Die Relevanz dieser Befunde für Epilepsiepatienten ist derzeit noch nicht bekannt, da die Beweise für Endozepinwirkungen bei Epilepsiepatienten nicht schlüssig sind. FLZ kann bei Patienten Anfälle auslösen, aber zumindest einige Patienten wurden wahrscheinlich auch mit BZ behandelt (Spivey, 1992). In einer Serie von 67 Patienten, die vor einer Epilepsieoperation untersucht wurden (Schulze-Bonhage & Elger, 2000), wurden beispielsweise bei 8 (12 %) Anfälle ausgelöst – alle waren zuvor mit BZ behandelt worden. Fallberichte deuten auf eine Verschlechterung von Krampfanfällen durch FLZ bei Säuglingen und älteren Menschen hin (McDuffee & Tobias, 1995; Thomas, Lebrun, & Chatel, 1993). Die in Tierstudien berichteten Auswirkungen von FLZ auf Krampfanfälle sind ebenfalls uneinheitlich. Bei Ratten, die jünger als 2 Wochen sind, verschlechtert FLZ leichte motorische Anfälle, die durch PTZ ausgelöst werden (Rathouská, Kubová, Mares, & Vorlícek, 1993). Vor allem in Hochdosis-Konvulsionsmodellen wurde entweder eine Unterdrückung der Anfallsaktivität (Kaijima, Le Gal La Salle, & Rossier, 1983) oder keine Wirkung (Hunkeler et al., 1981) berichtet. Im GAERS-Modell der genetischen spontanen Absence-Epilepsie hatte FLZ konzentrationsabhängige Wirkungen, wobei niedrige Dosen die Spike-Wave-Entladungen (SWDs) unterdrückten und höhere Dosen sie verstärkten (Marescaux et al., 1984). Darüber hinaus wurde gezeigt, dass eine genetische Mutation (R43Q) in der menschlichen γ2-Untereinheit, die sowohl mit familiärer Abwesenheit als auch mit Fieberkrämpfen in Verbindung gebracht wird, die In-vitro-Empfindlichkeit spezifischer GABAARs gegenüber DZP aufhebt (Wallace et al., 2001) oder reduziert (Bowser et al., 2002). Der Mechanismus für die erhöhte Anfallsaktivität im Zusammenhang mit der Unempfindlichkeit der Rezeptoren gegenüber DZP, einem exogenen Liganden, ist noch nicht bekannt. Eine provokante Hypothese ist, dass die Mutation die Rezeptoren unempfindlich gegenüber einem natürlich vorkommenden endogenen BZ macht. Da ein endogener BZ wahrscheinlich krampflösende Eigenschaften hat, würde man erwarten, dass Mutationen im Rezeptor, die die Bindung des endogenen BZ verhindern, zu Krampfanfällen führen. Allerdings ist auch der Rezeptortransport von dieser Mutation betroffen (Kang & Macdonald, 2004; Sancar & Czajkowski, 2004) und könnte zur Anfallsaktivität beitragen, so dass die Rolle der Endozepine bei Anfällen im Zusammenhang mit der γ2R43Q-Mutation umstritten bleibt.

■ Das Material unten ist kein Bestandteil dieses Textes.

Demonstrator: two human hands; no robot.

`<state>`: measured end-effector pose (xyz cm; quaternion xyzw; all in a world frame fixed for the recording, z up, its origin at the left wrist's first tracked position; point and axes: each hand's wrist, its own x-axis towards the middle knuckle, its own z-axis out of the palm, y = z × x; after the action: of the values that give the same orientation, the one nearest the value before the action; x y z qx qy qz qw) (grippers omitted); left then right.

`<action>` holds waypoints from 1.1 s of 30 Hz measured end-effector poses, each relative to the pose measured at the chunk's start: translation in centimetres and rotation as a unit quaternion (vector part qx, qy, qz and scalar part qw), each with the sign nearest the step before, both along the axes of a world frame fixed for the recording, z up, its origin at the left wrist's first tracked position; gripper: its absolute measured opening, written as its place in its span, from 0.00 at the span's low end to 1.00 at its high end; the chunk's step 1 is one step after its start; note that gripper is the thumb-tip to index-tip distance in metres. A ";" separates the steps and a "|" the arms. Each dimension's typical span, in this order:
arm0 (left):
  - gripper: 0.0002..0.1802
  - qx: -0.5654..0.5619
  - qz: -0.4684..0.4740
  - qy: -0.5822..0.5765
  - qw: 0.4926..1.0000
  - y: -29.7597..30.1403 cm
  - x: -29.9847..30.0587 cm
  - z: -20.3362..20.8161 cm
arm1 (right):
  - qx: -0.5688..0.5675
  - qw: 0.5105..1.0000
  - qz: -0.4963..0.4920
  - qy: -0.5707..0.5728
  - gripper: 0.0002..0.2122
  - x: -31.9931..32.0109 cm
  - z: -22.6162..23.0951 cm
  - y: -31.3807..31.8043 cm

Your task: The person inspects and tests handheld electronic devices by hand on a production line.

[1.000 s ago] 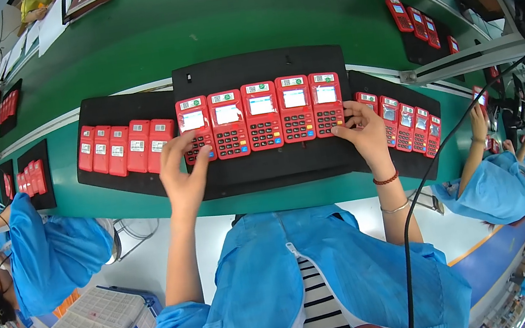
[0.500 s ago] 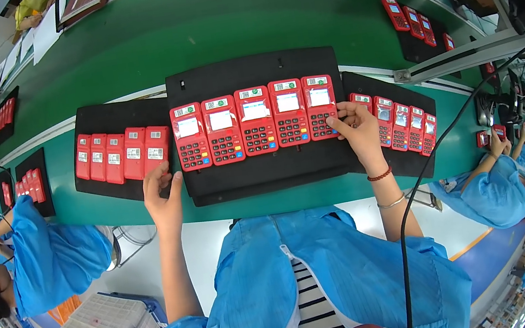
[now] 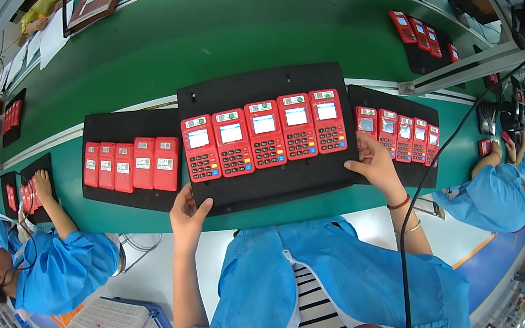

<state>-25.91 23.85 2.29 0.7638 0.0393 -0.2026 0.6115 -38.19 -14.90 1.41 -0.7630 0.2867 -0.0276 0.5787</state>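
Observation:
In the middle, a black tray [image 3: 274, 188] carries a row of several red card payment terminals [image 3: 267, 150], side by side with their lit screens and keypads facing up. My left hand [image 3: 188, 217] grips the tray's near left edge, thumb on top. At the tray's right side, my right hand [image 3: 377, 166] grips the edge with its thumb over it. The undersides of the fingers are partly hidden by the tray. Both hands are clear of the terminals themselves.
Left of it lies a black board [image 3: 88, 125] with several face-down red terminals [image 3: 143, 171]. Another board [image 3: 425, 105] with face-up terminals [image 3: 405, 136] is on the right. A black cable [image 3: 428, 170] hangs at right. Co-workers in blue [image 3: 64, 268] sit on both sides.
My right hand has left the rightmost terminal's keypad for the tray's right edge. My left hand has closed on the left edge. A co-worker on the left has reached onto a board.

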 end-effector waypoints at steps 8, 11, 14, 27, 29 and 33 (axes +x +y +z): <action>0.23 0.026 -0.079 -0.166 0.983 -5.8 16.8 -0.2 | 0.069 0.987 0.039 -0.141 0.26 13.2 -0.7 -6.8; 0.28 0.063 -0.080 -0.234 0.967 -9.7 22.1 -0.5 | 0.014 0.996 -0.013 -0.091 0.27 18.0 -2.2 -10.1; 0.30 0.180 -0.103 -0.430 0.879 -11.1 18.6 1.1 | -0.131 0.976 -0.120 -0.124 0.24 16.6 -1.6 -9.7; 0.37 0.083 -0.081 -0.278 0.953 -2.9 2.9 -0.9 | -0.443 0.883 0.124 -0.090 0.31 10.2 0.4 19.0; 0.33 0.058 -0.049 -0.239 0.968 -2.1 2.9 -1.0 | -0.411 0.898 0.119 -0.100 0.33 10.6 -0.3 19.0; 0.30 -0.012 -0.047 -0.152 0.987 -0.2 2.9 -2.1 | -0.009 0.981 -0.004 -0.194 0.24 10.0 -0.8 18.5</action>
<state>-23.04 23.62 0.16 0.7795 -0.0924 -0.1137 0.6090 -28.18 3.62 0.61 -0.7470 0.1715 -0.1804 0.6165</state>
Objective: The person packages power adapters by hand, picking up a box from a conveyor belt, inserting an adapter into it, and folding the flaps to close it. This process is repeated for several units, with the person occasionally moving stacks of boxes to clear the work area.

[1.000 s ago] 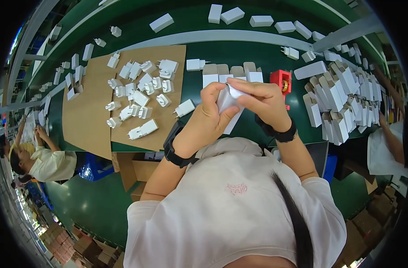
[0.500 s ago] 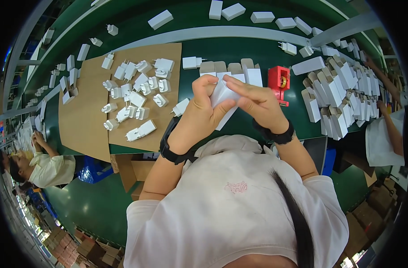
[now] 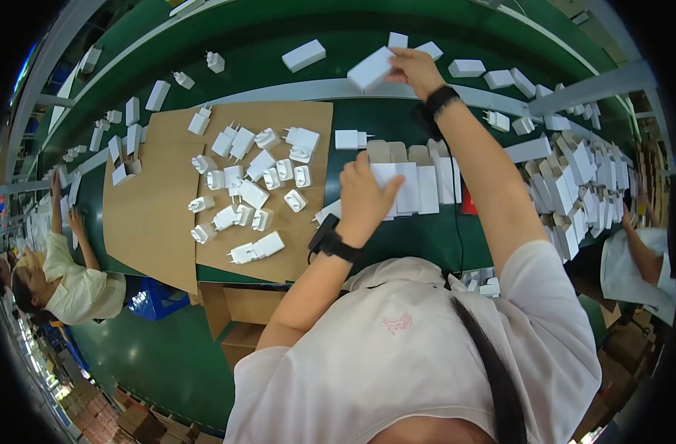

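Observation:
My right hand (image 3: pixel 418 70) is stretched far forward, over the pale rail at the back of the table. It grips the end of a closed white carton (image 3: pixel 371 69) between fingers and thumb. My left hand (image 3: pixel 365 194) is open, thumb apart, at the left end of a row of white cartons (image 3: pixel 427 191) with raised flaps, touching the nearest one. Left of that row, several white plug chargers (image 3: pixel 254 194) lie scattered on a brown cardboard sheet (image 3: pixel 149 222). One charger (image 3: pixel 350 139) lies just behind the row, and another is partly hidden by my left hand.
Beyond the rail runs a green belt (image 3: pixel 264 78) carrying white cartons (image 3: pixel 304 55). A large heap of open cartons (image 3: pixel 575 185) stands at the right, near another person's arm (image 3: pixel 641 244). A red tape dispenser (image 3: pixel 468 202) is mostly hidden by my right arm. A co-worker (image 3: pixel 72 281) sits at the left.
Both hands were together around a white carton. My right hand has carried a closed carton forward over the rail, while my left has come down to the open cartons. The view has shifted slightly.

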Demonstrator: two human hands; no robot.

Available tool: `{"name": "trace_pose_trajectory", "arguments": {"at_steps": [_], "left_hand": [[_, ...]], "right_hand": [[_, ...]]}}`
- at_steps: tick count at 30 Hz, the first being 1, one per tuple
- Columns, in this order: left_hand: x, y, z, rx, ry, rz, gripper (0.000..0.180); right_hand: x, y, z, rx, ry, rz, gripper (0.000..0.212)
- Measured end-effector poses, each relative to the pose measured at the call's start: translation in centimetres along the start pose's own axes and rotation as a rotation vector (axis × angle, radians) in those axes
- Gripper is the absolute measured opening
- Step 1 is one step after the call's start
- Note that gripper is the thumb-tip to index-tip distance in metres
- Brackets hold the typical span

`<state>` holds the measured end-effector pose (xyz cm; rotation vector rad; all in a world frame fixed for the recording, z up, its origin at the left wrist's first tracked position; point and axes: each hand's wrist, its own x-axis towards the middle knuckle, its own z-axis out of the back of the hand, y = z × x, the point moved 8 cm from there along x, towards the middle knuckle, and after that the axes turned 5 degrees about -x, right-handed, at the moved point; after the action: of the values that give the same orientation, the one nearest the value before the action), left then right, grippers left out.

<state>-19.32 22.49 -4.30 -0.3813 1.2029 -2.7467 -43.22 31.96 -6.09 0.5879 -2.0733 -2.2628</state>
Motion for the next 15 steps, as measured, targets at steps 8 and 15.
{"name": "trace_pose_trajectory", "arguments": {"at_steps": [8,15], "left_hand": [[-0.7,1.5,0.1,-0.109,0.33,0.283,0.071],[2.8,-1.9,4.3,-0.289,-0.108,0.053,0.055]], "right_hand": [[-5.4,4.4,0.8,-0.405,0.137,0.16,0.037],[-19.1,2.2,-3.9,-0.029,0.156,0.145,0.052]]}}
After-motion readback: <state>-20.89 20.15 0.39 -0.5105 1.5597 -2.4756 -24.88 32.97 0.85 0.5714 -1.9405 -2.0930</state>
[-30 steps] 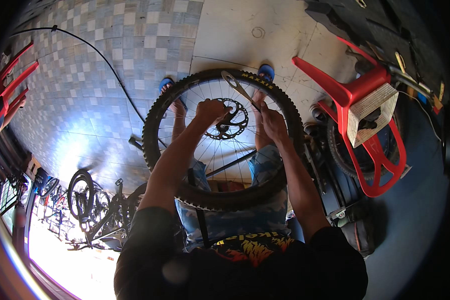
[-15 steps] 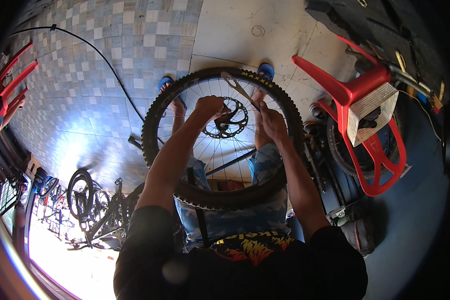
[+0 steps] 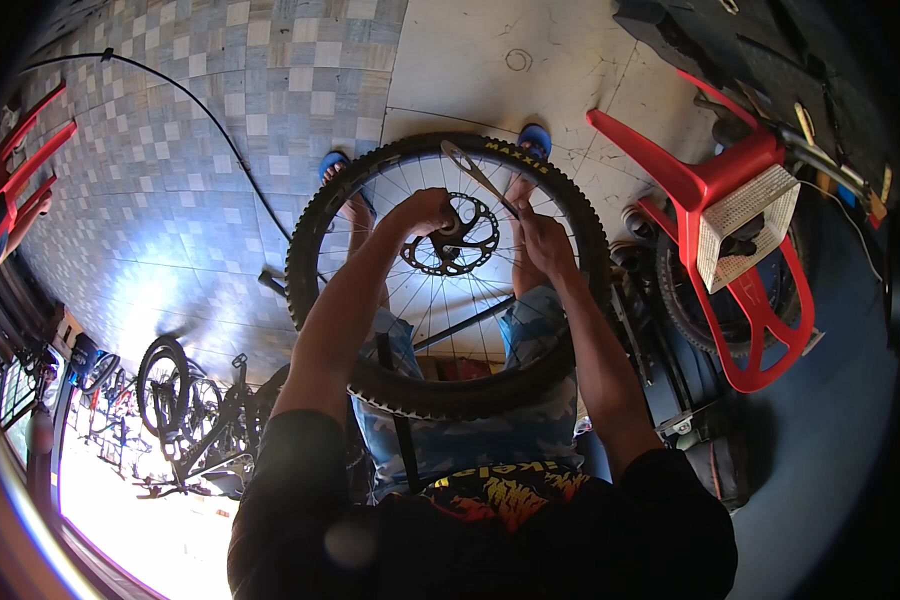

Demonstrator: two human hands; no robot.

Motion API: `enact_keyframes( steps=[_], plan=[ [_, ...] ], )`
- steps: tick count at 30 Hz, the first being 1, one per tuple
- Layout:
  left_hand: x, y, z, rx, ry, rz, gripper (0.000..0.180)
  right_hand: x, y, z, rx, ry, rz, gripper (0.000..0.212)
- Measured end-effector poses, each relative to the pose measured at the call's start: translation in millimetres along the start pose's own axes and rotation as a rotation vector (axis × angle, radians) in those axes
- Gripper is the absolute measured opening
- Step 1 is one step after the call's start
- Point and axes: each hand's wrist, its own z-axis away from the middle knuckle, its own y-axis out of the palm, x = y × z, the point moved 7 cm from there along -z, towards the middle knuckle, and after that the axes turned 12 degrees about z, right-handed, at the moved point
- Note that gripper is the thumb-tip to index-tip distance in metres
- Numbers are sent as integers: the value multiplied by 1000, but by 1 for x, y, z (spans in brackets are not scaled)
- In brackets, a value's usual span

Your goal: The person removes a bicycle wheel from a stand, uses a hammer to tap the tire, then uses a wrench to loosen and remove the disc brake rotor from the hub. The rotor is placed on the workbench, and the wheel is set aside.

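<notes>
A bicycle wheel with a knobbly black tyre [image 3: 300, 235] lies across my lap, its spokes facing up. A black brake disc [image 3: 481, 258] sits around the hub at its middle. My left hand [image 3: 429, 211] is closed at the hub, over the left part of the disc; what its fingers grip is hidden. My right hand [image 3: 546, 242] is wrapped round the handle of a long flat wrench [image 3: 473, 173]. The wrench's pale, looped head points up and left, above the spokes near the tyre's far side.
A red plastic chair [image 3: 705, 180] with a pale perforated basket [image 3: 745, 235] stands to the right, another wheel [image 3: 675, 300] beneath it. Parked bicycles [image 3: 190, 420] fill the lower left. A black cable [image 3: 205, 115] crosses the tiled floor. Another red chair [image 3: 20, 185] with a person is at far left.
My left hand has shifted slightly up and right at the hub. The wheel, my right hand and the wrench stay almost where they were.
</notes>
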Motion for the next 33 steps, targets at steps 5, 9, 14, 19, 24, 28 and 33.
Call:
enact_keyframes(
  steps=[5,9,14,19,24,28,33],
  plan=[
    [41,-30,16,-341,-68,946,21,8,7,-9,0,-38,-179,74],
    [87,-51,52,-617,-57,755,22,-1,25,-27,-80,-12,-249,67],
    [140,-30,95,-544,-370,766,30,-21,52,-47,-68,29,-239,81],
    [116,-17,116,-696,-333,303,50,-25,73,-51,29,-20,-586,106],
    [101,5,116,-646,-394,319,48,-24,77,-51,-70,-53,-542,94],
    [107,14,118,-693,-383,453,46,-22,80,-52,-81,-83,-581,93],
    [111,20,118,-706,-398,414,49,-22,78,-56,-113,-97,-629,93]
  ],
)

FLZ wurde auch zur Umkehrung des idiopathischen wiederkehrenden Stupors eingesetzt (Rothstein et al., 1992), obwohl in den letzten Jahren deutlich wurde, dass zumindest einige Patienten, die auf FLZ ansprachen, heimlich BZ einnahmen (Granot, Berkovic, Patterson, Hopwood, & Mackenzie, 2004), und dieser Bereich bleibt umstritten (Cortelli et al., 2005). In einer kürzlich durchgeführten Studie normalisierte FLZ die Vigilanz bei einer gut charakterisierten Gruppe von Patienten mit Hypersomnie. In der Zerebrospinalflüssigkeit (CSF) dieser Patienten wurde eine peptiderge PAM-Aktivität festgestellt (Rye et al., 2012). Die PAM interagierte jedoch nicht mit einer Potenzierung durch das BZ Midazolam und blieb teilweise in α1(H101R), GABAARs mit einer Punktmutation, die sie BZ-unempfindlich macht, bestehen, was darauf hindeutet, dass es sich möglicherweise nicht um ein klassisches BZ-nachahmendes Mittel handelt (Rye et al., 2012). Die Identität dieses Liquor-PAMs und seine Rolle in der Pathophysiologie der Hypersomnie bleiben unbekannt.